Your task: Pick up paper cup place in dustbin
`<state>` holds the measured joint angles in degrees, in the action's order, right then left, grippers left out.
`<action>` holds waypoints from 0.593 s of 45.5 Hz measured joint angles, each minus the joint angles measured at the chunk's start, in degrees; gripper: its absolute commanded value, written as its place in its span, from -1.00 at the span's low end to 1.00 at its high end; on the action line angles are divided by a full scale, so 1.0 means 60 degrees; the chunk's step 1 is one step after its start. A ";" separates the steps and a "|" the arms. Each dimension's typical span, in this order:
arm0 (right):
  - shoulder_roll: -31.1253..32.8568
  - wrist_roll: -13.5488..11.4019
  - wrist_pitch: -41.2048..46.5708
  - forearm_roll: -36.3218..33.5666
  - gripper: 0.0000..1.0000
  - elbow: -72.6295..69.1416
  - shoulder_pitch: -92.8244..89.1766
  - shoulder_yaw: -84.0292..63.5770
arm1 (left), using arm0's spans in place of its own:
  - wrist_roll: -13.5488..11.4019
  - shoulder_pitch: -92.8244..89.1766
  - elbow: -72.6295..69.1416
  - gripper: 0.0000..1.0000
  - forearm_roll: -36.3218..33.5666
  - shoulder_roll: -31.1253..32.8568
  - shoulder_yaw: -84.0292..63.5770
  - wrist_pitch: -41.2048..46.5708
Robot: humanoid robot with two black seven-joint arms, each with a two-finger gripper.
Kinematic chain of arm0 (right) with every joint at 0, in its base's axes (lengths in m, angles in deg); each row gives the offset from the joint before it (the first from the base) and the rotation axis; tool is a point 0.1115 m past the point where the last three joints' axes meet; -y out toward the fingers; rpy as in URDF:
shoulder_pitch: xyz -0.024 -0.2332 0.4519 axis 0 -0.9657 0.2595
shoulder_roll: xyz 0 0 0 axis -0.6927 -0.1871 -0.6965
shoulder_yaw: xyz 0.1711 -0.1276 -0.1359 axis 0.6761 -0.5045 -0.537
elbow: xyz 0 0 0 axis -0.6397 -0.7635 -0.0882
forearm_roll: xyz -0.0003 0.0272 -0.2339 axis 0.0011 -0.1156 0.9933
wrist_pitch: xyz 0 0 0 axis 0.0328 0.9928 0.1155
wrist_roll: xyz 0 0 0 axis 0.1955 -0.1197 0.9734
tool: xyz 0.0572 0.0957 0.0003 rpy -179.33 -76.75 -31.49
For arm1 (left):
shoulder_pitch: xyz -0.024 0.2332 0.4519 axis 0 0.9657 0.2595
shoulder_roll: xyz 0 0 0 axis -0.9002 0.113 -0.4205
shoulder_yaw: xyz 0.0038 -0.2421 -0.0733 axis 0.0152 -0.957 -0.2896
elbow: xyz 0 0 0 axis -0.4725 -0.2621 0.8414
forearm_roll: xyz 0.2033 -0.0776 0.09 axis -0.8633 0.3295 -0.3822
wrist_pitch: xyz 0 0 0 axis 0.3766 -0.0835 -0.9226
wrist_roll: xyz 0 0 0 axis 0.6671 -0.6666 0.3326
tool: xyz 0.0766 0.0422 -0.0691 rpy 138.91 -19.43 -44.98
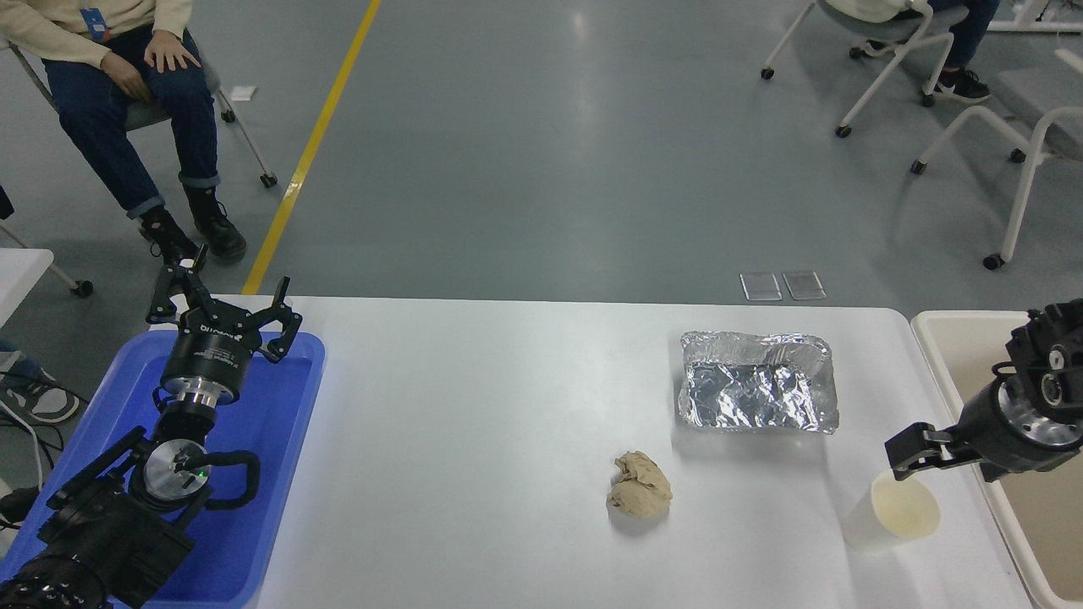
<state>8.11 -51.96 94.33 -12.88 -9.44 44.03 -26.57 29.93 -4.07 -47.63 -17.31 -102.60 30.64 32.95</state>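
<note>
Matt paper cup (pixel 898 512), crinkled shiny foil tray (pixel 758 382), glossy blue plastic tray (pixel 279 423)

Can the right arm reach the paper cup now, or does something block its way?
Probably yes. The right tool hangs just above the paper cup, at its far rim. The foil tray and paper ball lie apart from it, off to the left.

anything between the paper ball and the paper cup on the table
No. In the head view the stretch of white table between the crumpled paper ball and the paper cup is bare; the foil tray sits farther back.
</note>
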 measured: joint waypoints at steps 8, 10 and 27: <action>-0.0006 -0.0003 -0.0070 -0.0022 0.87 0.0210 -0.0486 0.0081 | 0.0000 0.0000 -0.0001 1.00 0.0003 0.0002 0.0000 0.0000; -0.0008 -0.0001 -0.0084 -0.0026 0.80 0.0247 -0.0585 0.0126 | 0.0000 0.0000 -0.0001 1.00 -0.0001 0.0002 0.0000 0.0000; 0.0034 -0.0014 -0.0131 -0.0132 -0.91 0.0485 -0.1164 0.0536 | 0.0000 0.0000 0.0000 1.00 -0.0002 0.0002 0.0001 0.0000</action>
<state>8.31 -52.04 93.55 -13.67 -6.53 37.05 -23.35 29.92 -4.07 -47.63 -17.32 -102.59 30.64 32.95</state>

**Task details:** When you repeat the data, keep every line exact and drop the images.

**Exercise solution:**
Your task: Pick up paper cup place in dustbin
`<state>` holds the measured joint angles in degrees, in the action's order, right then left, grippers left out.
`<action>` holds waypoints from 0.593 s of 45.5 Hz measured joint angles, each minus the joint angles measured at the chunk's start, in degrees; gripper: its absolute commanded value, written as its place in its span, from -1.00 at the span's low end to 1.00 at its high end; on the action line angles are divided by a full scale, so 1.0 means 60 degrees; the chunk's step 1 is one step after its start. A ";" separates the steps and a "|" the arms. Each dimension's typical span, in this order:
arm0 (right):
  - shoulder_roll: -31.1253..32.8568
  - wrist_roll: -13.5488..11.4019
  - wrist_pitch: -41.2048..46.5708
  - forearm_roll: -36.3218..33.5666
  - gripper: 0.0000..1.0000
  - elbow: -72.6295..69.1416
  - shoulder_pitch: -92.8244..89.1766
  - shoulder_yaw: -84.0292..63.5770
arm1 (left), using arm0's spans in place of its own:
  - wrist_roll: -13.5488..11.4019
  - shoulder_pitch: -92.8244..89.1766
  - elbow: -72.6295..69.1416
  - gripper: 0.0000..1.0000
  - forearm_roll: -36.3218..33.5666
  - shoulder_roll: -31.1253..32.8568
  - shoulder_yaw: -84.0292..63.5770
  - wrist_pitch: -41.2048..46.5708
Robot: humanoid robot with two black seven-joint arms, each with a two-finger gripper.
Kinematic chain of arm0 (right) with every joint at 0, in its base's axes (lengths in m, angles in deg); each row gives the offset from the joint before it (the first from the base) and the rotation axis; tool is a point 0.1115 m past the point where the last three joints' axes meet; -y out toward the fingers; rpy as in URDF:
shoulder_pitch: xyz -0.024 -0.2332 0.4519 axis 0 -0.9657 0.2595
shoulder_roll: xyz 0 0 0 axis -0.6927 -0.1871 -0.6965
shoulder_yaw: xyz 0.1711 -0.1276 -0.1359 axis 0.6761 -0.5045 -0.537
elbow: xyz 0 0 0 axis -0.6397 -0.7635 -0.0882
forearm_roll: xyz -0.0003 0.0272 -0.2339 axis 0.0011 -0.1156 0.9933
wrist_pitch: xyz 0 0 0 axis 0.0328 0.9928 0.1155
wrist_roll: xyz 0 0 0 axis 0.1955 -0.1197 0.9734
tool: xyz 0.0572 0.0957 0.0003 rpy -179.33 -76.75 -31.49
For arm1 (left):
shoulder_pitch: xyz -0.024 0.2332 0.4519 axis 0 0.9657 0.2595
shoulder_roll: xyz 0 0 0 axis -0.9002 0.113 -0.4205
shoulder_yaw: xyz 0.0038 -0.2421 -0.0733 axis 0.0152 -0.957 -0.2896
elbow: xyz 0 0 0 axis -0.4725 -0.2621 0.8414
forearm_roll: xyz 0.2033 -0.0776 0.09 axis -0.8633 0.3295 -0.3822
wrist_pitch: xyz 0 0 0 axis 0.3766 -0.0835 -0.9226
wrist_roll: xyz 0 0 0 axis 0.6671 -0.6666 0.3326
tool: xyz 0.0766 0.0422 -0.0691 rpy 138.91 -19.43 -44.98
<state>8.11 -51.96 94.33 -12.88 -9.44 44.03 -26.57 29.93 -4.07 -47.63 -17.31 -102.60 30.64 32.95</state>
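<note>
Matt paper cup (pixel 898 512), crinkled shiny foil tray (pixel 758 382), glossy blue plastic tray (pixel 279 423)

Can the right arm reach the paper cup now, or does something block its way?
Probably yes. The right tool hangs just above the paper cup, at its far rim. The foil tray and paper ball lie apart from it, off to the left.

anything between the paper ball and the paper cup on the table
No. In the head view the stretch of white table between the crumpled paper ball and the paper cup is bare; the foil tray sits farther back.
</note>
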 measured: joint waypoints at steps 8, 10 and 27: <action>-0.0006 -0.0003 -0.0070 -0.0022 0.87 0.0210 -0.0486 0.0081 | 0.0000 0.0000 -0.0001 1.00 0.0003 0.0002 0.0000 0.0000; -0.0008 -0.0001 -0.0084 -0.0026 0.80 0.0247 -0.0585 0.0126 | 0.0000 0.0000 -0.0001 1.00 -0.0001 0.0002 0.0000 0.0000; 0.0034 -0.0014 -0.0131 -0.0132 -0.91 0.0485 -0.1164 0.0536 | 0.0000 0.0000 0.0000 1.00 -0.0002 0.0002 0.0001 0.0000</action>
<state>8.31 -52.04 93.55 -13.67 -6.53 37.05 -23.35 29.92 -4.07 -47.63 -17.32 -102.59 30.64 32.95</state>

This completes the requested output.